Investors Fall Victim to an Anchoring Bias when they Fail to Quantify the Effects Of Overvaluation

I stirred up some controversy when I said in a May 13, 2002, post to a Motley Fool retirement planning board that it is not possible to calculate the safe withdrawal rate accurately without taking into consideration the valuation level that applies on the day the retirement begins. One of the first questions that I was asked by skeptical community members was: “If you don’t think that the safe withdrawal rate for retirements beginning today is 4 percent, what do you think it is?”

I didn’t know. As a result of those conversations I hooked up with a systems engineer (John Walter Russell) who possessed greater statistical skills than I possess and together we developed a calculator revealing the true safe withdrawal rate at all of the various retirement starting-point valuation levels. But I didn’t have that information available to me at the time and so I tried to beg off responding to the question. But those asking it were persistent and eventually I buckled to the pressure. I said that I guessed that the safe withdrawal rate at the top of the bubble was probably something close to 3 percent.

The calculations that I did in development of the calculator showed that the correct answer was 1.6 percent. I was nowhere even close to the mark with my guess of 3 percent. If anyone believed me, I could have hurt that person in a very serious way. A safe withdrawal rate of 3 percent would permit someone with a $1 million portfolio to live the rest of his life on $30,000 spending per year. A safe withdrawal rate of 1.6 percent would only permit spending of $16,000 per year. I obviously view it as important to get retirement planning numbers correct or I never would have advanced my post challenging the numbers in the Buy-and-Hold studies in the first place. So why was I so careless as to venture forth with a number that was nowhere close to the mark?

I fell victim to “anchoring.” Wikipedia explains that: “anchoring is a cognitive bias for an individual to rely too heavily on an initial piece of information offered when making decisions…. During decision making, anchoring occurs when individuals use this initial piece of information to make subsequent judgments. Those objects near the anchor tend to be assimilated toward it and those further away tend to be displaced in the other direction. Once the value of this anchor is set, all future negotiations, arguments, estimates, etc. are discussed in relation to the anchor. This bias occurs when interpreting future information using this anchor. For example, the initial price offered for a used car, set either before or at the start of negotiations, sets an arbitrary focal point for all following discussions. Prices discussed in negotiations that are lower than the anchor may seem reasonable, perhaps even cheap to the buyer, even if said prices are still relatively higher than the actual market value of the car.”

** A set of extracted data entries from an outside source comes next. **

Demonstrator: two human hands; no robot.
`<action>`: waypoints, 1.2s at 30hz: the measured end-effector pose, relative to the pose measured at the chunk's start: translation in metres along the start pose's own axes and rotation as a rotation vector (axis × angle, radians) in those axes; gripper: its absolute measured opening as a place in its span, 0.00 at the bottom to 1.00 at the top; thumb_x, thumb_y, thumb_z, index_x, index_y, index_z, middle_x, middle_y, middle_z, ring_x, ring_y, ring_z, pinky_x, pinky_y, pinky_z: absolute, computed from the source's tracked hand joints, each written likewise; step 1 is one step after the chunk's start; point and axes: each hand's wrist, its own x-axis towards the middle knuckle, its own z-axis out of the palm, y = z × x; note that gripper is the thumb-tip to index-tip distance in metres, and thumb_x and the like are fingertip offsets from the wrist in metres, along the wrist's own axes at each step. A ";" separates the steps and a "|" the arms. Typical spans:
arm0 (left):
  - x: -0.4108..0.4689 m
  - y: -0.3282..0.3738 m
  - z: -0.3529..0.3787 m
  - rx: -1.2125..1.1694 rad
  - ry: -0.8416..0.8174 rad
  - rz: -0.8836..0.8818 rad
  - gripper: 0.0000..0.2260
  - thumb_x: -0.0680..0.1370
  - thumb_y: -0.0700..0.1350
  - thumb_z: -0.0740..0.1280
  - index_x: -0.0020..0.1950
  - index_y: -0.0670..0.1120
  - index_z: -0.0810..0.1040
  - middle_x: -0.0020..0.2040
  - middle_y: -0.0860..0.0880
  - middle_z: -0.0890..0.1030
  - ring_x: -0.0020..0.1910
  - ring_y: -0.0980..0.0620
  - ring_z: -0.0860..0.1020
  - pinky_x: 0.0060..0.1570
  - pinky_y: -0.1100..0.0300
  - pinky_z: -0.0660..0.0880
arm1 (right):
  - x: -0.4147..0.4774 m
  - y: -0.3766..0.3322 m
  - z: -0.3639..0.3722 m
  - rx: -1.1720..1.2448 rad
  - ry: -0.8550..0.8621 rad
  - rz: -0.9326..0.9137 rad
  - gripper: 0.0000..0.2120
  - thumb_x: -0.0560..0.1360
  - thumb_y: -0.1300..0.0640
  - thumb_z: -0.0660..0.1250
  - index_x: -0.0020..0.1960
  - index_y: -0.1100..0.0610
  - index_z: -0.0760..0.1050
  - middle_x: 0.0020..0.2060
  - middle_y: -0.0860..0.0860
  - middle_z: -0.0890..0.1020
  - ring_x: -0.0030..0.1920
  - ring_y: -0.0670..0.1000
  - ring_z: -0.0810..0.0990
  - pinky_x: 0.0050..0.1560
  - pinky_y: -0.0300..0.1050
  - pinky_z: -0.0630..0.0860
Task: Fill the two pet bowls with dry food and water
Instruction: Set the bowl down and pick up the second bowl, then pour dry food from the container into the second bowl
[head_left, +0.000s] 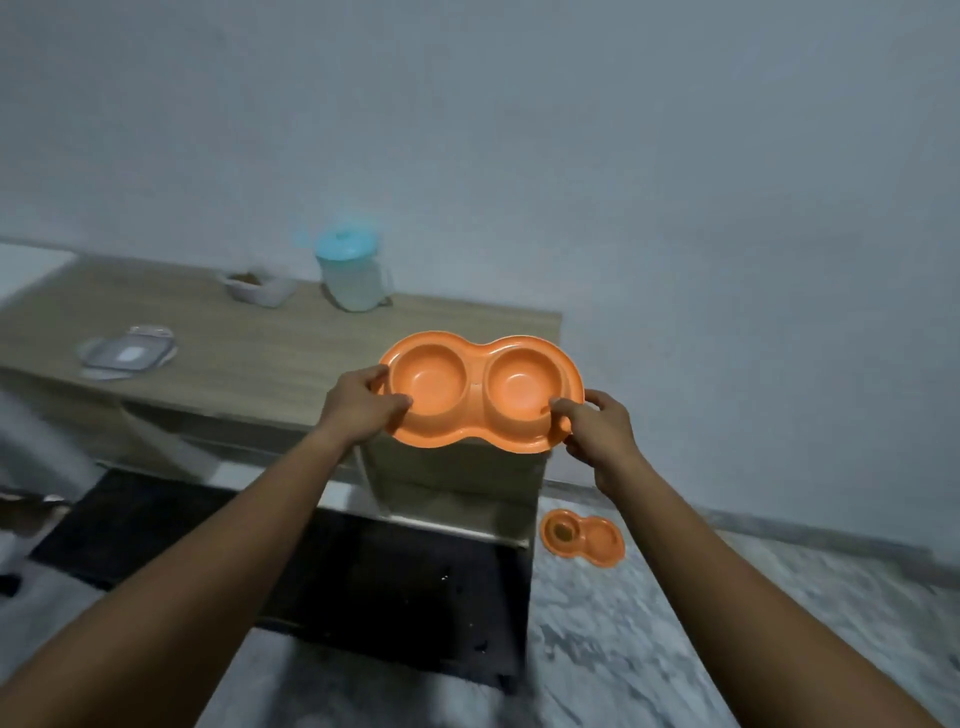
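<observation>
While the left hand (363, 410) and right hand (597, 431) grasp its ends, the empty double bowl (480, 397) lies level, long axis left-right, above the table (249, 338) corner; jug (353, 273) behind.
</observation>
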 end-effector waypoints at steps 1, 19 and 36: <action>0.004 -0.013 -0.026 0.001 0.002 -0.006 0.33 0.70 0.46 0.77 0.73 0.45 0.71 0.68 0.45 0.76 0.65 0.46 0.74 0.65 0.52 0.72 | -0.003 -0.003 0.027 -0.008 -0.020 -0.008 0.27 0.74 0.51 0.74 0.71 0.53 0.73 0.61 0.56 0.81 0.55 0.60 0.83 0.45 0.52 0.83; 0.156 -0.156 -0.266 0.124 -0.046 -0.013 0.35 0.72 0.46 0.75 0.76 0.46 0.65 0.71 0.44 0.73 0.67 0.43 0.73 0.65 0.50 0.70 | 0.001 -0.028 0.363 -0.097 0.043 0.003 0.36 0.67 0.42 0.74 0.73 0.52 0.73 0.63 0.55 0.81 0.58 0.60 0.82 0.61 0.64 0.80; 0.299 -0.211 -0.287 0.309 -0.222 0.081 0.39 0.58 0.53 0.80 0.67 0.47 0.75 0.58 0.45 0.80 0.56 0.43 0.78 0.53 0.53 0.73 | 0.088 -0.039 0.469 -0.357 0.050 0.147 0.32 0.74 0.44 0.73 0.73 0.56 0.72 0.64 0.59 0.82 0.61 0.62 0.81 0.63 0.61 0.79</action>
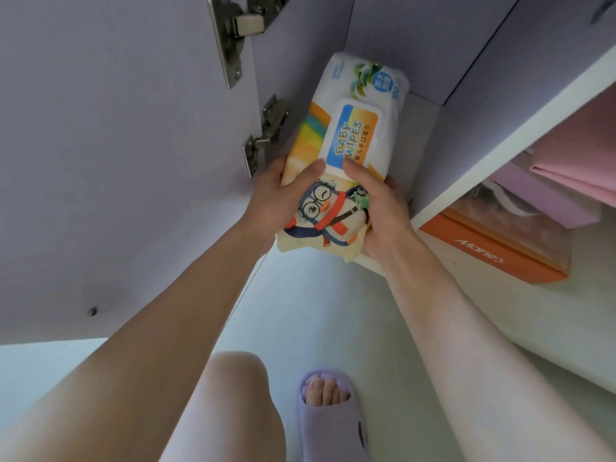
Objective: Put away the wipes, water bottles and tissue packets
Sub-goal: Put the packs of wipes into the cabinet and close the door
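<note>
Both your arms reach forward and up, forearms nearly straight, and meet on the baby wipes pack [328, 211]. Your left hand [278, 195] wraps the pack's left edge, fingers curled underneath out of sight and the thumb laid across the top beside the penguin print. Your right hand [376, 208] mirrors it on the right edge, with its thumb pressing at the near rim of the white flip lid [353, 135], so the pack is gripped firmly between the two hands. The pack lies lid-up, with its far half over the cabinet shelf [420, 128] and its near end overhanging the shelf's front edge. Just beyond the pack, deeper in the compartment, sits a second white wipes pack [366, 75] with green leaf print, close against its far end. Left of the pack stands the open lilac cabinet door [116, 161], carrying two metal hinges [266, 131]. Right of the pack, a white-edged divider panel [516, 135] separates off a neighbouring compartment holding an orange box [493, 255] and a folded pink item [576, 161]. Below the pack are the pale floor [283, 311], your bare knee [233, 395] and a foot in a lilac slipper [330, 425].
</note>
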`<action>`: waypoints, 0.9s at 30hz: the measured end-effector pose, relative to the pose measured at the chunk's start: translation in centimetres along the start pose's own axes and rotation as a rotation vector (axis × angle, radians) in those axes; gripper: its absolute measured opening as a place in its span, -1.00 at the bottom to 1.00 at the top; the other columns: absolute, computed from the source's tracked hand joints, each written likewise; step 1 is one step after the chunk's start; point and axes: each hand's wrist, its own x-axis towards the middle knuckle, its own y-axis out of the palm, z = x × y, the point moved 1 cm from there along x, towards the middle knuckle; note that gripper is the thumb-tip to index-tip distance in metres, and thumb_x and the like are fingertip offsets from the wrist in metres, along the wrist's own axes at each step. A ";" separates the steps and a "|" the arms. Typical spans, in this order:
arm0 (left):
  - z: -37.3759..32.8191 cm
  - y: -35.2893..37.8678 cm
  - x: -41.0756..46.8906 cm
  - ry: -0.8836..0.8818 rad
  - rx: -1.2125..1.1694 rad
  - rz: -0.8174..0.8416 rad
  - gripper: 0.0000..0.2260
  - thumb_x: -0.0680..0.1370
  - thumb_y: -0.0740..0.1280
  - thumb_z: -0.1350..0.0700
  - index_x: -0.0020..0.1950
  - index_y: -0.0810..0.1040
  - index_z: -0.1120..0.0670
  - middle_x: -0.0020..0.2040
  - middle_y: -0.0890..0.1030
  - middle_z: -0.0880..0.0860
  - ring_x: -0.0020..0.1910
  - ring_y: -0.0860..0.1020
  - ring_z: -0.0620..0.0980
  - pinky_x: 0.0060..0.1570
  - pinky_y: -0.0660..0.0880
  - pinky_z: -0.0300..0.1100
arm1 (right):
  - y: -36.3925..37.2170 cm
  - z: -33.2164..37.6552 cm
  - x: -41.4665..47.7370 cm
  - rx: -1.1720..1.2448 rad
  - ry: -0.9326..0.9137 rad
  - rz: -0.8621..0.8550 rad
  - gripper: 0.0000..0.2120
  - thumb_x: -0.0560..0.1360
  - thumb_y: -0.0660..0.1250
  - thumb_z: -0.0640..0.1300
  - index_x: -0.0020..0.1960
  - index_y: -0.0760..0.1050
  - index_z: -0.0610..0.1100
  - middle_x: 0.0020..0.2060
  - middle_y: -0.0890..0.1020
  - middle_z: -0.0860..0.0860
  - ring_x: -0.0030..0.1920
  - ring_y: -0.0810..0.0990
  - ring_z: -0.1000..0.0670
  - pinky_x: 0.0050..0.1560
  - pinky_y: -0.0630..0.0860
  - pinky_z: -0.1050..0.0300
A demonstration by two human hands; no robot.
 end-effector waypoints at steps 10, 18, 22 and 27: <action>0.3 0.5 -0.4 0.034 -0.091 -0.046 -0.78 0.54 0.39 0.09 0.15 0.52 0.09 -0.01 0.69 0.05 -0.14 0.70 -0.04 -0.33 0.60 -0.21 | 0.6 0.9 1.3 -0.236 -0.052 -0.069 -0.67 0.32 0.55 0.11 -0.02 0.60 -0.03 -0.20 0.74 0.00 -0.19 0.73 -0.04 -0.07 0.67 -0.10; 1.6 1.6 -4.2 0.221 0.083 -0.098 -0.56 0.49 0.45 0.05 0.33 0.39 -0.04 0.21 0.58 -0.03 0.11 0.61 -0.05 0.08 0.60 -0.02 | -0.7 -1.2 -1.9 -0.406 -0.367 -0.057 -0.62 0.46 0.46 -0.03 0.24 0.47 0.05 0.15 0.63 0.03 0.13 0.62 0.05 0.21 0.56 -0.03; 1.9 1.8 -5.0 0.332 0.215 -0.134 -0.39 0.47 0.46 0.03 0.46 0.29 0.03 0.27 0.46 -0.09 0.21 0.49 -0.15 0.09 0.48 -0.42 | -1.2 -2.1 -3.0 -0.303 -0.438 0.024 -0.45 0.51 0.40 -0.19 0.45 0.31 -0.08 0.26 0.58 -0.02 0.23 0.57 0.04 0.30 0.49 -0.05; 2.2 1.5 -4.6 0.309 0.254 -0.127 -0.39 0.50 0.43 0.07 0.48 0.25 0.00 0.31 0.44 -0.08 0.21 0.46 -0.15 -0.02 0.42 -0.57 | -1.8 -2.7 -2.9 -0.284 -0.445 0.018 -0.38 0.53 0.36 -0.24 0.52 0.23 -0.05 0.25 0.56 0.05 0.23 0.57 0.10 0.28 0.52 -0.01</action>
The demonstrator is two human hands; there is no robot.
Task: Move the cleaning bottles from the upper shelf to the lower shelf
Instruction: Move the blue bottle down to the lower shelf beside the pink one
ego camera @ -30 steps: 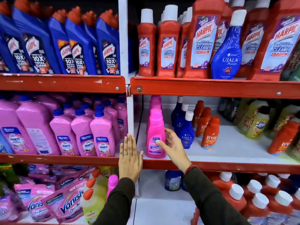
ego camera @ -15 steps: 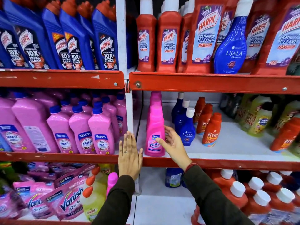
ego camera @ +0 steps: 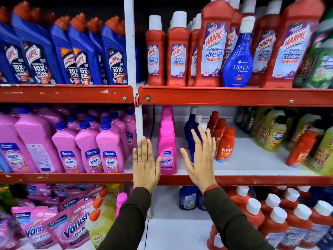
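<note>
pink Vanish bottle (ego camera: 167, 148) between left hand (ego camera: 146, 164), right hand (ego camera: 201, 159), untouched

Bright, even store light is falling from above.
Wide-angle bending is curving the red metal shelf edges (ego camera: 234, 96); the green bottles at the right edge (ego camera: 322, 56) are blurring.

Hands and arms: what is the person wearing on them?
Both arms wear long dark olive-brown sleeves. The left hand has a thin ring on one finger. The right hand has a red thread band round the wrist, just above the cuff. No gloves and no watch show.
</note>
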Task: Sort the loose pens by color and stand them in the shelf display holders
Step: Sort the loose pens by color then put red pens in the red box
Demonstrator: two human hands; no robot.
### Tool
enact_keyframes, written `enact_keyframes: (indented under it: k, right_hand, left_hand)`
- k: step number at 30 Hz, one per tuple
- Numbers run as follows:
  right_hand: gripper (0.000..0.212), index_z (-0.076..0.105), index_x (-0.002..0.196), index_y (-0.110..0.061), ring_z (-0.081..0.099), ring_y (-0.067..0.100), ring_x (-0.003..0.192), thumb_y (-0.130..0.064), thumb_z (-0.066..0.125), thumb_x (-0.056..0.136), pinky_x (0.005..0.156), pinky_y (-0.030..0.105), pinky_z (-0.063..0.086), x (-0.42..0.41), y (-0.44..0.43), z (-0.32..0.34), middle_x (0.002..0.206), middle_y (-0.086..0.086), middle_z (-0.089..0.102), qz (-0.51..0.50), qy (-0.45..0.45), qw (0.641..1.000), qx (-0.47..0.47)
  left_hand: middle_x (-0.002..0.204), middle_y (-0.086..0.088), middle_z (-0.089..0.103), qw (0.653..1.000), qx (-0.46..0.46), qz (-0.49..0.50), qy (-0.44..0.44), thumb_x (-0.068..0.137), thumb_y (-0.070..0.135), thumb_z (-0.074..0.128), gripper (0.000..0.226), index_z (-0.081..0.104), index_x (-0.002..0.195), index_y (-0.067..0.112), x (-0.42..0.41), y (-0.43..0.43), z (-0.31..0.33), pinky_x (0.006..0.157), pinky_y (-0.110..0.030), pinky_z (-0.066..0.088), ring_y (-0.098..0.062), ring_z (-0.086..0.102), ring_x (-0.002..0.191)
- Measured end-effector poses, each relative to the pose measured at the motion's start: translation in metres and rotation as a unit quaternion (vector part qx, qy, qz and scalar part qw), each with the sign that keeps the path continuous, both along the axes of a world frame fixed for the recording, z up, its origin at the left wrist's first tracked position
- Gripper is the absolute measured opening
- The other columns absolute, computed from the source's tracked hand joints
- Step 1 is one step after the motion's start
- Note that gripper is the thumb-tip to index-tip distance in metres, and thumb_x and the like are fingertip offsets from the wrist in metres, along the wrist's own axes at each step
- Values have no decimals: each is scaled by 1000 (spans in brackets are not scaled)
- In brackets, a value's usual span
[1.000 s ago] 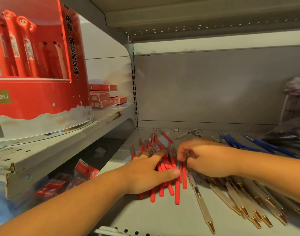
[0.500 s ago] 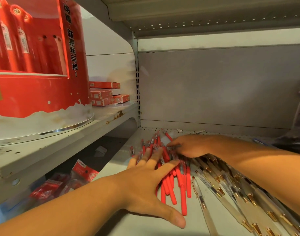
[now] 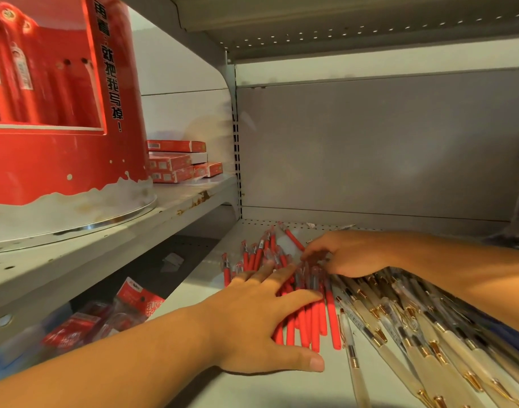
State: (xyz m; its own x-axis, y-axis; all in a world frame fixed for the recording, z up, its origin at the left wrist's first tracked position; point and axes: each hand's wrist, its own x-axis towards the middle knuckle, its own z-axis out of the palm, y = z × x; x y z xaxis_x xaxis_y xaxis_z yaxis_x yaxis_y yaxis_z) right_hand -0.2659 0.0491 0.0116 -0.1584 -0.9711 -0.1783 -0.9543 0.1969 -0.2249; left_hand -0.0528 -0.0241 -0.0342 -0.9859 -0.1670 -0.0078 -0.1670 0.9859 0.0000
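I saw the red pens lying in a loose fan on the pale painted-metal shelf. They were slim matt barrels with clear ends pointing toward the grey back wall. Just to their right lay the cream pens, translucent with shiny gold clips and tips, slanting toward the front right corner.

My left hand lay flat across the red bundle with fingers straight and spread. Its thumb stretched out onto the bare shelf, and it held nothing. My right hand sat at the far ends of the red pens with fingers bent down so the tips touched them. Blur kept me from telling whether it pinched one.

On the upper shelf at left stood the round, glossy red display holder. Flat red cartons were stacked just beside it.
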Motion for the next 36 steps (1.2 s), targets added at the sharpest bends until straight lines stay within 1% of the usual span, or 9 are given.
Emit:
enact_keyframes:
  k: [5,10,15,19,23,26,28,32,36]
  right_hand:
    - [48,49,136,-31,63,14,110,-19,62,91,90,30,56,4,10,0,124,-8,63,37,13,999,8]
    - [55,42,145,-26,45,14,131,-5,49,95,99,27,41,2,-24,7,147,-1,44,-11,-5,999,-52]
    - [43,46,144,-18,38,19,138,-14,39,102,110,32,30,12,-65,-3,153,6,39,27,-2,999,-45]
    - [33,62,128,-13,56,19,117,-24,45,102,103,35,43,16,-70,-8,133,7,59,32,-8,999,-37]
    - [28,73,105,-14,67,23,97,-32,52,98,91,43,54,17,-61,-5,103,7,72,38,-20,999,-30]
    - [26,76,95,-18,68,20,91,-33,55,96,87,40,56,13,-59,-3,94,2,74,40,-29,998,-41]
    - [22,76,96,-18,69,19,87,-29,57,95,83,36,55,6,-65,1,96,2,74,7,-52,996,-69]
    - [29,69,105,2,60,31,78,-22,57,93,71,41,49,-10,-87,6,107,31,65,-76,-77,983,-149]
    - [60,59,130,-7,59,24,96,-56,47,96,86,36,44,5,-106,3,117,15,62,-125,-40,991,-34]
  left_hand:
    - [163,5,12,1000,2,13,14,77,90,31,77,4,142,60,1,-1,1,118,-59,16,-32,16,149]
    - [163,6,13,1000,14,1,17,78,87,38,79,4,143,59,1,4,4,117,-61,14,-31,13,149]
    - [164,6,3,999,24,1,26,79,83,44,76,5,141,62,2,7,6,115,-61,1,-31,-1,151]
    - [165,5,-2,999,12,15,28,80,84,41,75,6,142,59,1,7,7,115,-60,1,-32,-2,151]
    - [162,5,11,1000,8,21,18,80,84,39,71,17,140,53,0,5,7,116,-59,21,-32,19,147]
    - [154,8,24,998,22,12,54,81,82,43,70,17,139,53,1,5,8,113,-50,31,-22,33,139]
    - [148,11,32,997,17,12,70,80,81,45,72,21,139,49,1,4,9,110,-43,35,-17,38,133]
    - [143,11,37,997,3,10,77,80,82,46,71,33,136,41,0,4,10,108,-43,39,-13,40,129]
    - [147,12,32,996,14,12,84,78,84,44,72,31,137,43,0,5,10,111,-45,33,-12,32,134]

I believed that the Buy-and-Hold numbers were wrong. The logical thing to have done would have been to ignore the process by which those numbers were generated on grounds that it was flawed. But we humans are often placed in circumstances in which we are required to make decisions without having access to all of the information that we need to make them effectively. So we cheat. We tell ourselves that numbers that are not entirely reliable might have some value all the same and act as if those numbers offer reasonable estimates of the realities. We fool ourselves without knowing that that is what we are doing and create trouble for ourselves by coming to believe things that are simply not so.